With the ongoing shift towards polarized political parties and factions in America, I’m increasingly curious about any studies, journal articles, or historical anecdotes on how people can be compelled to change parties. In my experience, it doesn’t really happen. Do you have a take on how factionalism / tribalism plays a role in political leaning and how – if at all – a community can be compelled to change their affiliation? We surely can’t only hope for “getting out the vote”.

Michael_Munger

I think we have become more not less tribal. The Downsian conception of parties is as an information shortcut: people “choose” the party that on average is closer to most of their policy positions. But we seem now to have gone the other way: party allegiance is stronger, and prior. And THEN I infer my policy positions from my tribal allegiance. It really does suggest some problems for traditional rational choice theory. But that’s why Public Choice, and the work Bryan Caplan (for example) is so useful: we should expect that people are stupid about politics. But they aren’t stupid because they are stupid; they are stupid because they are smart!


typowilliams 

Hello Dr. Munger! I’ve currently been contemplating getting my Masters (and possibly Ph.D.) in Political Science. Anyway, what are your thoughts on gerrymandering and do you think it has contributed to the polarization of politics today? Do you think changing our first-past-the-post system could also solve that problem by allowing more major parties?

Michael_Munger

That’s a long answer! I did this 1A broadcast a while back, and it explored the issues of gerrymandering quite a bit. But we can’t focus on that too much: the Senate is not gerrymandered, and it is still a toxic cesspool. Not all of our problems are caused by gerrymandering…


Tsalnor

How do you feel about alternative voting systems? Specifically, how do you feel about proportional representation (multi-winner districts)? PR would make gerrymandering very difficult, increase minority representation, and encourage growth of third parties. I bring this up because there is a bill that was recently introduced in congress that would implement single transferable vote in the House. Would you welcome such electoral reform?

 

Michael_Munger

I used to be opposed to reforms of this kind, because we are bad at predicting their consequences. But now I wonder if we shouldn’t at least consider them.
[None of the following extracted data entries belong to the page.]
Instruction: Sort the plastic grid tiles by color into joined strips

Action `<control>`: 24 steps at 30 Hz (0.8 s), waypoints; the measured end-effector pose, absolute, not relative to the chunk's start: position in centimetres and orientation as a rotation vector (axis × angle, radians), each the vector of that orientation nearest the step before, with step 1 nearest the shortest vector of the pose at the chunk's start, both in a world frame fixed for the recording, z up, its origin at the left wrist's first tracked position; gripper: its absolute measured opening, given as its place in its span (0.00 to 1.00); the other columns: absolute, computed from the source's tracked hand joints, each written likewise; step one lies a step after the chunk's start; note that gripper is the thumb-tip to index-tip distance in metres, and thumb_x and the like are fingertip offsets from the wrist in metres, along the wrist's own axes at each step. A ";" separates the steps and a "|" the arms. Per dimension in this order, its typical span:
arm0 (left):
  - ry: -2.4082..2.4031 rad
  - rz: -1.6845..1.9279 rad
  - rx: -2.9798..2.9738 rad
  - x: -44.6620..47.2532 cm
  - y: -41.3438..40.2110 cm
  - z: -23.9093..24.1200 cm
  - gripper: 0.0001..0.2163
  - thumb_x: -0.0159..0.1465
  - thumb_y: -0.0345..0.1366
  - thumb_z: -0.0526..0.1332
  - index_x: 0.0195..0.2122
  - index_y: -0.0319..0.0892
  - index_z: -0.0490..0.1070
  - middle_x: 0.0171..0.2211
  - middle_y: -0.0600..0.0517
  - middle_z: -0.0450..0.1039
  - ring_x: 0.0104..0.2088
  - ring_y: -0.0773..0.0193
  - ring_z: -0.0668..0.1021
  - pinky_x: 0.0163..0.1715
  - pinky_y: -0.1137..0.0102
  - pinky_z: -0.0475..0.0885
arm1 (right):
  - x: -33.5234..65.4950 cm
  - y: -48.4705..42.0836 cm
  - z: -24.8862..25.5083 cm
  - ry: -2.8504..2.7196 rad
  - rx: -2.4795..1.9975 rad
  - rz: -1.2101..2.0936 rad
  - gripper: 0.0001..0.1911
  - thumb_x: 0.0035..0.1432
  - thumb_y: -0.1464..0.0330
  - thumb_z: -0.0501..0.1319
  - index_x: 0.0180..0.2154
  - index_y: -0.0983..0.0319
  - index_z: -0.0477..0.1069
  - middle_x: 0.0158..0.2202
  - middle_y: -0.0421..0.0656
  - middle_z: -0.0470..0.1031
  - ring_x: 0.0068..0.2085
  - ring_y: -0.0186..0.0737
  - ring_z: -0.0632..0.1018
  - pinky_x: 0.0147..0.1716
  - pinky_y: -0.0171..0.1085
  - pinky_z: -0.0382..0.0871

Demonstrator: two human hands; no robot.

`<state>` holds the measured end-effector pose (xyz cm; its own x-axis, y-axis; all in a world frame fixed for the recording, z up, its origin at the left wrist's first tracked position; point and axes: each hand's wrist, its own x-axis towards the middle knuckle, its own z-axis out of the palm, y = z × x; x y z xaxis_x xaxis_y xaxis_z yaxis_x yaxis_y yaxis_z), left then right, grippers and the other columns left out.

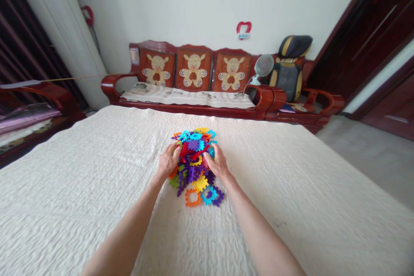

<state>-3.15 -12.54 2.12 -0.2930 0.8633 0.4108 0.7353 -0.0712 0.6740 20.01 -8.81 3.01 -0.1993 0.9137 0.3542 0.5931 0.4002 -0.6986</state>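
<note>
A heap of bright interlocking puzzle pieces (193, 172) with notched edges lies on the cream quilted cover (106, 168). Purple, red, turquoise, yellow, orange and green pieces overlap in it. My left hand (169, 160) cups the heap's left side, its thumb apart from the fingers and touching the pieces. Against the right side rests my right hand (217, 162), also curved with the thumb spread. Some fingertips are hidden among the pieces. An orange square frame (193, 198) and a turquoise frame piece (209, 195) lie at the near edge of the heap.
Beyond the covered surface stands a dark red wooden sofa (181, 105) with bear-patterned cushions (193, 69). A small fan (264, 66) and a chair with a massage cushion (287, 77) are at the right. Another wooden armrest (42, 90) is at the left.
</note>
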 end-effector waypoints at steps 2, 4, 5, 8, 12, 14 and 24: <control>2.102 1.300 1.758 -4.1 -13.6 1.4 0.21 0.69 0.46 0.48 0.55 0.40 0.69 0.55 0.42 0.71 0.57 0.52 0.71 0.58 0.57 0.65 | 22.2 -10.2 2.9 -1.919 -1.237 0.530 0.34 0.60 0.52 0.54 0.63 0.60 0.54 0.64 0.53 0.60 0.64 0.50 0.63 0.62 0.51 0.57; 2.176 1.279 1.729 -4.7 -14.7 0.7 0.21 0.69 0.45 0.48 0.54 0.38 0.70 0.55 0.40 0.71 0.57 0.51 0.71 0.58 0.57 0.65 | 24.3 -11.9 2.4 -2.022 -1.209 0.594 0.38 0.57 0.51 0.58 0.64 0.58 0.51 0.64 0.52 0.60 0.64 0.52 0.63 0.61 0.53 0.58; 2.199 1.264 1.727 -4.8 -15.2 0.4 0.21 0.69 0.45 0.49 0.53 0.38 0.70 0.54 0.40 0.71 0.57 0.51 0.71 0.58 0.57 0.65 | 25.1 -12.8 2.1 -2.072 -1.215 0.603 0.41 0.56 0.50 0.60 0.65 0.58 0.51 0.64 0.53 0.59 0.64 0.53 0.62 0.61 0.55 0.57; 2.205 1.257 1.767 -3.9 -16.0 0.2 0.19 0.69 0.45 0.49 0.52 0.40 0.71 0.52 0.41 0.72 0.55 0.52 0.73 0.57 0.59 0.66 | 25.8 -15.1 1.1 -2.208 -1.225 0.567 0.49 0.49 0.51 0.66 0.66 0.58 0.48 0.66 0.55 0.54 0.66 0.58 0.57 0.62 0.59 0.52; 2.137 1.339 1.761 -1.6 -15.6 0.7 0.17 0.69 0.43 0.51 0.51 0.42 0.71 0.48 0.45 0.73 0.51 0.57 0.75 0.53 0.63 0.69 | 23.9 -16.4 0.8 -2.307 -1.162 0.488 0.57 0.42 0.53 0.70 0.67 0.58 0.44 0.69 0.57 0.47 0.68 0.62 0.51 0.62 0.62 0.50; 2.094 1.409 1.757 -0.6 -15.3 1.0 0.15 0.68 0.41 0.51 0.50 0.42 0.71 0.47 0.45 0.73 0.50 0.58 0.75 0.53 0.63 0.69 | 22.7 -16.5 0.8 -2.293 -1.097 0.431 0.57 0.41 0.54 0.71 0.67 0.58 0.45 0.68 0.56 0.48 0.67 0.61 0.53 0.61 0.61 0.52; 1.922 1.675 1.717 0.6 -15.2 0.5 0.14 0.67 0.38 0.52 0.48 0.41 0.73 0.47 0.44 0.74 0.52 0.55 0.74 0.56 0.56 0.68 | 22.1 -16.1 0.5 -2.076 -1.020 0.403 0.42 0.54 0.54 0.62 0.64 0.61 0.49 0.62 0.55 0.62 0.61 0.53 0.66 0.58 0.53 0.63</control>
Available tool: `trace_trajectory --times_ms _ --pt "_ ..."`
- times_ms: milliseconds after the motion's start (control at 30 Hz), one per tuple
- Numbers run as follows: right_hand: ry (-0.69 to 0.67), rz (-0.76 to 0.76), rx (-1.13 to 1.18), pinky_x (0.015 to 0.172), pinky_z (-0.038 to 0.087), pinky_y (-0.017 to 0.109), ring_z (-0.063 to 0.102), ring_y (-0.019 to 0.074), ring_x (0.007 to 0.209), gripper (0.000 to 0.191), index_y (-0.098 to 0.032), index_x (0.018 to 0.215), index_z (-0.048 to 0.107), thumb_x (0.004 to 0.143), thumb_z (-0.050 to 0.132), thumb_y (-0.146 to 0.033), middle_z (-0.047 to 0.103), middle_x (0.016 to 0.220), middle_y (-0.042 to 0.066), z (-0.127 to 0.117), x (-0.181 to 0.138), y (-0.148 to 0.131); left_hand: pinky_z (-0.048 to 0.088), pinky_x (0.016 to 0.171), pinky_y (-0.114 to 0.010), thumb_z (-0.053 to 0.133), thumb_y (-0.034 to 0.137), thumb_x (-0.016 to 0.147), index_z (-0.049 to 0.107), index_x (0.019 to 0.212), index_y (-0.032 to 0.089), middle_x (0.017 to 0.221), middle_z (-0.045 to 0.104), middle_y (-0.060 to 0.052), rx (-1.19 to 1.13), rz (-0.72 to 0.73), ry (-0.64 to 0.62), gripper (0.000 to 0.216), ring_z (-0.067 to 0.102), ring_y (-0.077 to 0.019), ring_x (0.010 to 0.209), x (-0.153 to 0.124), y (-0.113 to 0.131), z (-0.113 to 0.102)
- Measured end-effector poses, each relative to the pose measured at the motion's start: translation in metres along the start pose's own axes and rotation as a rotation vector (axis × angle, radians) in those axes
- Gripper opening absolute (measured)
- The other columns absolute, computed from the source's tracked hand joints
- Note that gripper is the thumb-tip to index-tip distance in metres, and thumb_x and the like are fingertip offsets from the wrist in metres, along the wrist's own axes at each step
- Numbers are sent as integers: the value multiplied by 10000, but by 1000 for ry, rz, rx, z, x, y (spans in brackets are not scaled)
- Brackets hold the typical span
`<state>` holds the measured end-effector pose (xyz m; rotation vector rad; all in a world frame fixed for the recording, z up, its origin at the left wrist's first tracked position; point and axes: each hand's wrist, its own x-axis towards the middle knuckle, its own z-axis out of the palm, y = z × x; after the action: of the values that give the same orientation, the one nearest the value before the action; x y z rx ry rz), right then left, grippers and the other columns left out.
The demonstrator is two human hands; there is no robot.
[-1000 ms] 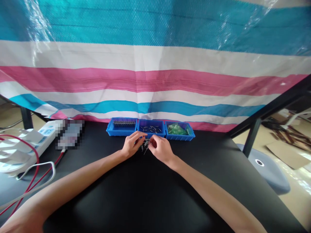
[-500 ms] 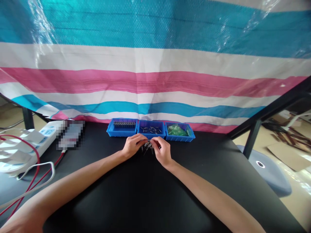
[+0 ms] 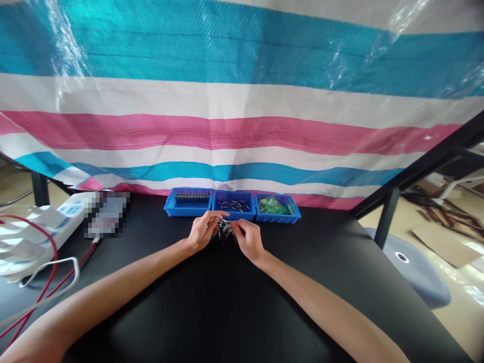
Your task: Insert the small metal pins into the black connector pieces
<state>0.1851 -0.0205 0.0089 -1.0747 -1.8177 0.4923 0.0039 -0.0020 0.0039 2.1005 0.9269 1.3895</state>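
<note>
Just in front of the blue bins, my left hand (image 3: pixel 204 231) and my right hand (image 3: pixel 248 238) meet with fingers pinched. Between their fingertips shows a small, thin metal part (image 3: pixel 226 221); both hands seem to grip it, though its exact kind is too small to tell. Under the fingers lies a loose cluster of thin silvery metal pieces (image 3: pixel 224 233), partly covered by the hands. Directly behind, the middle blue bin (image 3: pixel 233 215) contains scattered dark and silvery pin-like pieces (image 3: pixel 238 205).
The left blue bin (image 3: pixel 188 209) has a row of small metal cylinders at its back. Green, plastic-looking pieces (image 3: pixel 273 205) fill the right blue bin (image 3: pixel 278 219). A white power strip (image 3: pixel 70 212) with cables and a blurred device (image 3: pixel 108 214) occupy the table's left. Behind hangs a striped sheet (image 3: pixel 227 133).
My fingertips have moved slightly apart, and the small metal part between them shows more clearly. The left fingers have shifted a little. The whole view has tilted slightly.
</note>
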Motion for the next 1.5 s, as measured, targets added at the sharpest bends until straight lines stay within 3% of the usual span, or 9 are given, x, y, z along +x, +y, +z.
trace_trajectory --times_ms 500,667,833,933,1067,1167,1300,1500 --pt "18 -18 8 631 436 260 592 153 641 282 -179 720 600 942 463 -287 627 693 32 1 0 1 397 481 -169 367 263 979 512 941 169 914 695 -31 -41 -31 30 177 467 -22 428 -1 -2 0" --pt "8 -28 8 634 434 260 597 156 652 267 -180 726 602 941 469 -266 630 694 35 1 -1 1 382 487 -170 372 271 980 569 962 164 577 572 41 45 -51 45 225 440 -48 416 -2 -2 0" --pt "15 -38 12 616 432 261 588 153 638 258 -185 726 597 940 472 -257 621 681 28 1 0 1 438 556 -171 394 291 973 580 1127 172 719 637 4 131 -11 56 270 531 -63 520 0 -1 -1" --pt "16 -49 15 615 438 263 581 151 632 251 -187 732 602 938 476 -254 613 677 24 0 -1 1 477 633 -182 439 295 956 611 1109 174 785 678 -20 202 21 60 261 602 -87 610 1 0 -2" --pt "35 -56 53 630 474 259 589 143 662 138 -197 959 629 924 503 -242 650 830 41 -1 -2 0 488 628 -179 505 312 928 618 1065 177 754 683 -8 209 34 72 223 629 -95 612 1 -3 -1" --pt "9 -100 59 609 483 254 566 130 630 195 -202 1087 609 914 524 -237 624 841 40 0 -2 1 482 596 -167 528 310 917 603 1075 179 740 690 3 178 35 58 218 627 -87 579 0 -8 0" --pt "-39 -170 50 666 491 254 597 145 715 153 -196 995 648 923 517 -230 609 823 43 3 -2 3 480 584 -163 535 301 915 589 1083 179 741 700 3 166 42 33 215 605 -74 525 -3 -13 1" --pt "-47 -117 13 687 479 263 605 157 718 149 -194 895 626 933 490 -243 624 798 43 2 -2 1 474 577 -158 538 278 915 594 1076 179 689 684 16 173 59 -13 197 600 -73 520 -1 -9 -1"
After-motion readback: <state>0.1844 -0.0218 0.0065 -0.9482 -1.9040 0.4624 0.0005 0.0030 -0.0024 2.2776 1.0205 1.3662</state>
PR is pretty radical. STV or Instant run-off voting systems would be easier to put in place. Maine is experimenting with something similar.


wil541 

do you foresee the creation of a new political party in the US that will challenge the current ruling parties? (ala the death of the Whig Party)

 

Michael_Munger

The two state-sponsored parties have such tight control over ballot access, and access to the debates, that it’s hard to imagine a “third” party challenging in the normal way. But a third party certainly might threaten candidates enough to get them to pay attention to the long-building grievances of voters. That’s the best hope: to force change from competition. Research shows that in states with looser ballot access rules there is less corruption and more responsiveness to voter preferences.


Dauntless_99

Do you see any hope of bridging the political strife between left and right? Right seems to want to win at all cost, while left doesn’t seem to know how to win. Then you talk to people from the right’s base and it’s sheer lunacy. You talk to the left base, and it’s nothing but GOP are evil, democrats are saviors.
There doesn’t seem to be a middle, and there doesn’t seem to be much chance of reuniting the country.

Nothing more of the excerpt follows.